Immunopurification of nucleolin and hnRNP C proteins from M-phase cells. Whole cell lysates were prepared from metaphase-arrested HeLa cells in RSB-100 containing 0.5% Triton X-100. Immunopurifications were then carried out from these lysates using antinucleolin (right panel) or antihnRNP C (left panel) monoclonal antibodies. The antibody-antigen complexes were eluted with NEPHGE sample buffer, resolved by two-dimensional gel electrophoresis (NEPHGE in the first dimension, left to right, followed by SDS-PAGE in the second dimension; top to bottom), and proteins visualized by silver staining. Analysis of immunoglobulins incubated similarly but in the absence of cell lysate was carried out in parallel gels (not shown) to identify those polypeptides resulting from the antibody and not from the HeLa cells. Arrows indicate some of the proteins specifically associated in complexes with nucleolin.

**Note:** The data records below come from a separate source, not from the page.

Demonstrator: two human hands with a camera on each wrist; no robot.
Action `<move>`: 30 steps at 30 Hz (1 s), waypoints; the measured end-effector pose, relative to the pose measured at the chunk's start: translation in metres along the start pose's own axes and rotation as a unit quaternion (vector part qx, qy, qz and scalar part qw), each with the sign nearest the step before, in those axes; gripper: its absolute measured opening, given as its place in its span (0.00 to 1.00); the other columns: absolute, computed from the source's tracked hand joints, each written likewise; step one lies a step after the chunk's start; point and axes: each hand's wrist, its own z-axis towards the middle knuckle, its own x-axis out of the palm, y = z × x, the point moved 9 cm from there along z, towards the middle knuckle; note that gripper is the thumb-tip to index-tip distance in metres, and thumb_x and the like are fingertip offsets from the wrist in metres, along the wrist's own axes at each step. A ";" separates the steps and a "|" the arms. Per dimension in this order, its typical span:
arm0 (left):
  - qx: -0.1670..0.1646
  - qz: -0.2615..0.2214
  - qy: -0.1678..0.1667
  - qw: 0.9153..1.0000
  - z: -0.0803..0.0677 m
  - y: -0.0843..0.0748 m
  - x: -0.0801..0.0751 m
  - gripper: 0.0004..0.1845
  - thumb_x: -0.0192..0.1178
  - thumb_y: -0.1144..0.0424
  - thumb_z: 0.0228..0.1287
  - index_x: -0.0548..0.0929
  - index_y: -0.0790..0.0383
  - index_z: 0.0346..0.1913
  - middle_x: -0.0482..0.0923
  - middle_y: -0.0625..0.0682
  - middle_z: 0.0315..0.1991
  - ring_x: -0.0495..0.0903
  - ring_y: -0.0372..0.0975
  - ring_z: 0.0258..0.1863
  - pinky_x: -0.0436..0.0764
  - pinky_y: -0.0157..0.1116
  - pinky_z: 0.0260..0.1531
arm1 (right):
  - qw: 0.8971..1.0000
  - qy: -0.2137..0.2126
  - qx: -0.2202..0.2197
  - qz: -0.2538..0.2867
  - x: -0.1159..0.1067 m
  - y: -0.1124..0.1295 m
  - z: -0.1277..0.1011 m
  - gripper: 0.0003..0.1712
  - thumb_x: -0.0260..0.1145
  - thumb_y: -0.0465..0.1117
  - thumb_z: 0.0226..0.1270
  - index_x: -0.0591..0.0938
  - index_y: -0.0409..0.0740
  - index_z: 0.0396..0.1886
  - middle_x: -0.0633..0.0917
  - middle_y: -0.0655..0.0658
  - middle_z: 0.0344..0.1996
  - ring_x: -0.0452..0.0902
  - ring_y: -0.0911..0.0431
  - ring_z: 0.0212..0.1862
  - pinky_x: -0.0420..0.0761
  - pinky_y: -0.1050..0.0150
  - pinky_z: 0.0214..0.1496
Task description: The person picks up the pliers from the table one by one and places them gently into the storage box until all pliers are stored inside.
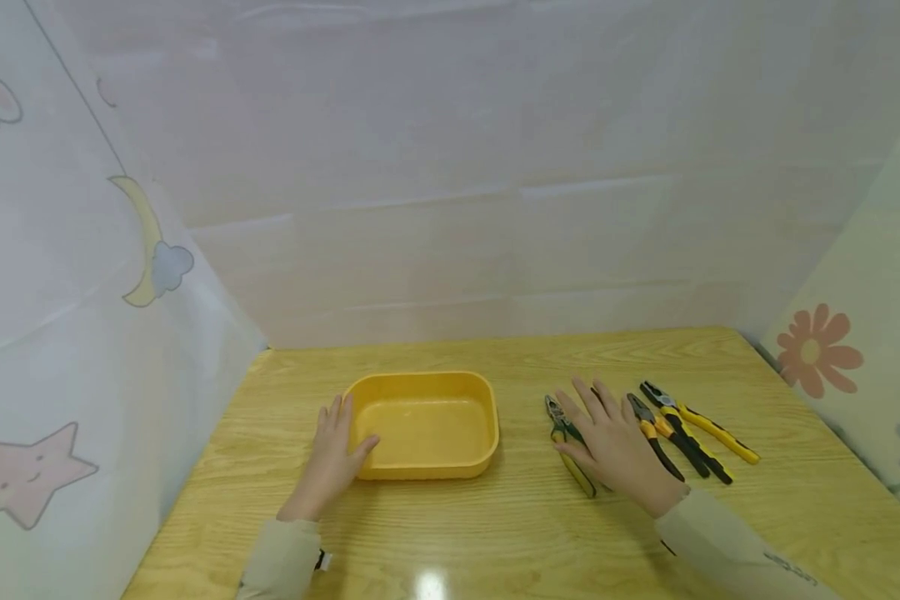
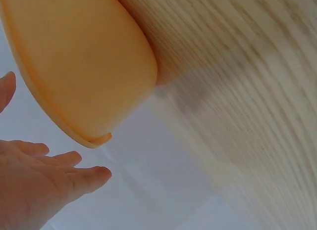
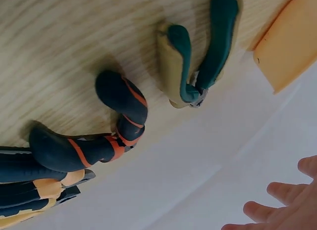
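A yellow plastic bin (image 1: pixel 423 471) sits on the table. My left hand (image 1: pixel 333 458) is at its left side, fingers straight and thumb near the front-left corner; in the left wrist view the fingers (image 2: pixel 89 180) appear beside the bin wall (image 2: pixel 84 62), and contact is unclear. To the right, my right hand (image 1: pixel 611 446) spreads its fingers above several pliers and holds nothing. Green-and-yellow pliers (image 1: pixel 577 471) lie partly under it. Pliers with black handles and red bands (image 3: pixel 131 111) show in the right wrist view, mostly hidden by the hand from above.
Right of the hand lie orange-and-black pliers (image 1: pixel 675 433) and yellow-and-black pliers (image 1: pixel 708 427), close together. The wooden table (image 1: pixel 450 533) meets a pale hanging sheet (image 1: pixel 450 275) at the back, with patterned sheets at both sides.
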 end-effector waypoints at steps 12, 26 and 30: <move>-0.051 -0.076 0.010 0.996 0.005 0.020 -0.011 0.39 0.55 0.65 0.73 0.43 0.78 0.73 0.42 0.74 0.72 0.44 0.65 0.71 0.49 0.60 0.66 | 0.999 -0.021 -0.029 0.001 0.005 0.003 -0.010 0.43 0.33 0.67 0.73 0.63 0.41 0.73 0.66 0.28 0.65 0.64 0.28 0.62 0.64 0.25 0.52; -0.129 -0.173 0.020 0.976 0.016 0.047 -0.023 0.34 0.56 0.72 0.69 0.53 0.77 0.72 0.58 0.77 0.65 0.71 0.64 0.56 0.79 0.48 0.48 | 0.999 0.013 -0.031 0.011 0.015 0.008 -0.017 0.47 0.72 0.52 0.59 0.63 0.42 0.73 0.66 0.29 0.66 0.66 0.28 0.60 0.72 0.29 0.47; -0.143 -0.210 0.022 0.967 0.020 0.053 -0.024 0.32 0.55 0.74 0.68 0.55 0.80 0.70 0.61 0.77 0.62 0.73 0.62 0.53 0.82 0.44 0.43 | 0.999 0.013 -0.040 0.010 0.015 0.009 -0.018 0.44 0.62 0.57 0.67 0.58 0.45 0.76 0.65 0.29 0.67 0.65 0.29 0.61 0.72 0.30 0.48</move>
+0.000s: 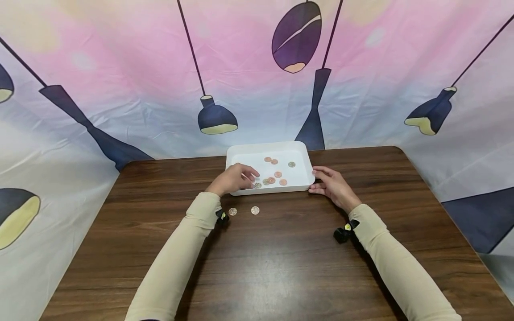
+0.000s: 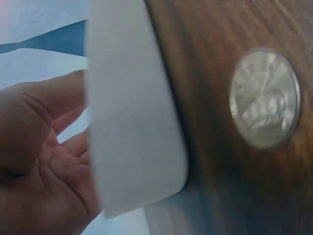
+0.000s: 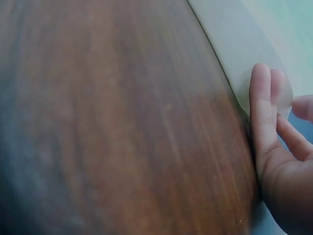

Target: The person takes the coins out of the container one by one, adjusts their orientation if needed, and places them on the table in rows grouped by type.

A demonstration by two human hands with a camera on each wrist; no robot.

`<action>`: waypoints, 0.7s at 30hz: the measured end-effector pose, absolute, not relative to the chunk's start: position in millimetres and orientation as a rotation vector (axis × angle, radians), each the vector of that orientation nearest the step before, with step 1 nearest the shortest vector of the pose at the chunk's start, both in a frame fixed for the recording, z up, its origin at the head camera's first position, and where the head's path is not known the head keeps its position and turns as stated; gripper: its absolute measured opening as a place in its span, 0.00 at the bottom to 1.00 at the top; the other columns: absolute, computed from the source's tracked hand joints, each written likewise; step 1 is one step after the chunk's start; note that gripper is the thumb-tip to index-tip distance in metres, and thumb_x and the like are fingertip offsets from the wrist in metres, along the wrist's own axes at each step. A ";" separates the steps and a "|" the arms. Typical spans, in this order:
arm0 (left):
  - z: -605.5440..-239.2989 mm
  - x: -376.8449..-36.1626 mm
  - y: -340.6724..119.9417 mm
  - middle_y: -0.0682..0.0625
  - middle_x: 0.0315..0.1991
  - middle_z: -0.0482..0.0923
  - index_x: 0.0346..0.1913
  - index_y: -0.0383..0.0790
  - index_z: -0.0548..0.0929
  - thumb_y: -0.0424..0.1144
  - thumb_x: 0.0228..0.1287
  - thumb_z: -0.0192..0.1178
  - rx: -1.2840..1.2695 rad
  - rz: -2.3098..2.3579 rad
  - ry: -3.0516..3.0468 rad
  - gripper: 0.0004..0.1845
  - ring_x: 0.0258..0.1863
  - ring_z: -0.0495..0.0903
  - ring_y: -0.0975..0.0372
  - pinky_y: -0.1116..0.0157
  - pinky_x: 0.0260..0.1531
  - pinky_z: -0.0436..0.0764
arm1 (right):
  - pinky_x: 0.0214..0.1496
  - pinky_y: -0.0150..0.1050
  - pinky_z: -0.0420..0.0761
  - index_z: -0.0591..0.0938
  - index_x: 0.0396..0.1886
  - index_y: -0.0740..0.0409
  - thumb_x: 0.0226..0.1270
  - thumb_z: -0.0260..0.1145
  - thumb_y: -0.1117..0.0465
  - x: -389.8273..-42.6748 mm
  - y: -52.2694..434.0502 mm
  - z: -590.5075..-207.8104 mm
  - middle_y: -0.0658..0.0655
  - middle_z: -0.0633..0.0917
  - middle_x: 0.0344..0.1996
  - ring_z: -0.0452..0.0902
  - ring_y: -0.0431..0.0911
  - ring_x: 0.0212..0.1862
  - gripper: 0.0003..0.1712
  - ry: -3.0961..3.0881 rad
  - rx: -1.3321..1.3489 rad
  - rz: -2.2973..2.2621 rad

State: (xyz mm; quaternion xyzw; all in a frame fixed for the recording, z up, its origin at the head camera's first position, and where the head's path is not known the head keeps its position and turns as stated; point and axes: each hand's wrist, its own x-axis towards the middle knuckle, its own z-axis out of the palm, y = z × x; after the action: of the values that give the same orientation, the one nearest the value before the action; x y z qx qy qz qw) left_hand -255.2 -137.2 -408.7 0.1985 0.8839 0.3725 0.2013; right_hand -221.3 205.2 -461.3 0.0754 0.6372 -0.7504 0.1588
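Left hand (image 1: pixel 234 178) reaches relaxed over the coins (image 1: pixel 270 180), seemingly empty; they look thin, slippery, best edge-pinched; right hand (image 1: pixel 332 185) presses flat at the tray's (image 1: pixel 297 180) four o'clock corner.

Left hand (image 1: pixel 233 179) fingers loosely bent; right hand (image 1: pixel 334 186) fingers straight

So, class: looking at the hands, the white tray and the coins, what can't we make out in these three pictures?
- Left hand fingertips: head view, too small to tell whether they pinch a coin; left wrist view, tray wall hides them.
- Coins in the tray: too small to identify.
- Right hand: right wrist view, cut off by the edge, blurred.
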 end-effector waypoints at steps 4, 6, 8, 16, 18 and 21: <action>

Ig h.c. and Ig l.c. refer to the Ig heavy and light chains respectively.

Figure 6

Immunoblot analysis of RNP complexes immunopurified from metaphase-arrested HeLa cells. RNP complexes were immunopurified with either monoclonal antibody 4F4 or 7G2 from metaphase-arrested HeLa cells (lanes +). The proteins in the respective complexes were resolved by SDS-PAGE and blotted onto nitrocellulose. Identical filters were probed with antiserum to fibrillarin, a monoclonal antibody to B23, or 4B10 monoclonal antibody to hnRNP A1, as indicated. Lanes - contain mock immunopurifications carried out without HeLa cell lysate, to ascertain whether any of the signal observed is due to the antibodies used in the immunopurification. Ig l.c. refers to the Ig light chains originating from the antibody used for immunopurification, and which are detected by the secondary antibody used in the immunoblot.

Figure 7

Two-dimensional gel electrophoresis comparison of complexes immunopurified from interphase cell nuclear extracts and from M-phase cells. RNP complexes were immunopurified with the 7G2 monoclonal antibody from HeLa cell nuclear extracts (left panel) or from whole nocodazole-arrested cell lysates (right panel) as described for Figures 2 and 5, respectively. Proteins in each complex were resolved by two-dimensional gel electrophoresis (see legend to Figure 5) and visualized by silver staining. Arrows point to candidate nonribosomal proteins, as discussed in the text.

Figure 8

Analysis of RNA immunopurified with antibodies to nucleolin. (A) RNP complexes were immunopurified from metaphase-arrested HeLa cells using monoclonal antibodies to nucleolin (7G2) or to hnRNP C1/C2 (4F4). RNA was eluted from the complexes as described in the main text and resolved in a 1% agarose gel containing formaldehyde. For comparison, total RNA isolated from whole cell lysates was also included (lane Total). The RNA was visualized by staining with ethidium bromide. The position of 18S and 28S rRNA is indicated on the left. (B) Northern blot analysis of the RNA shown in panel A. The RNA was transferred to a nitrocellulose membrane and probed with biotinylated oligonucleotide probes complementary to 28S rRNA. Detection of hybridized oligonucleotides was carried out with HRP-conjugated avidin, followed by ECL detection. The arrows point to the position of the mature 28S rRNA (bottom) and of precursor (top) and candidate 32S intermediate (middle) rRNA, as described in the text. Asterisks on the left indicate the position of likely RNA aggregates. The position of RNAs of known length run on the same gel is also indicated on the left. (C) Northern blot analysis carried out under identical conditions to those shown in panel B, but using an oligonucleotide complementary to the 5′-pre-rRNA external transcribed spacer. The arrow points to the precursor rRNA.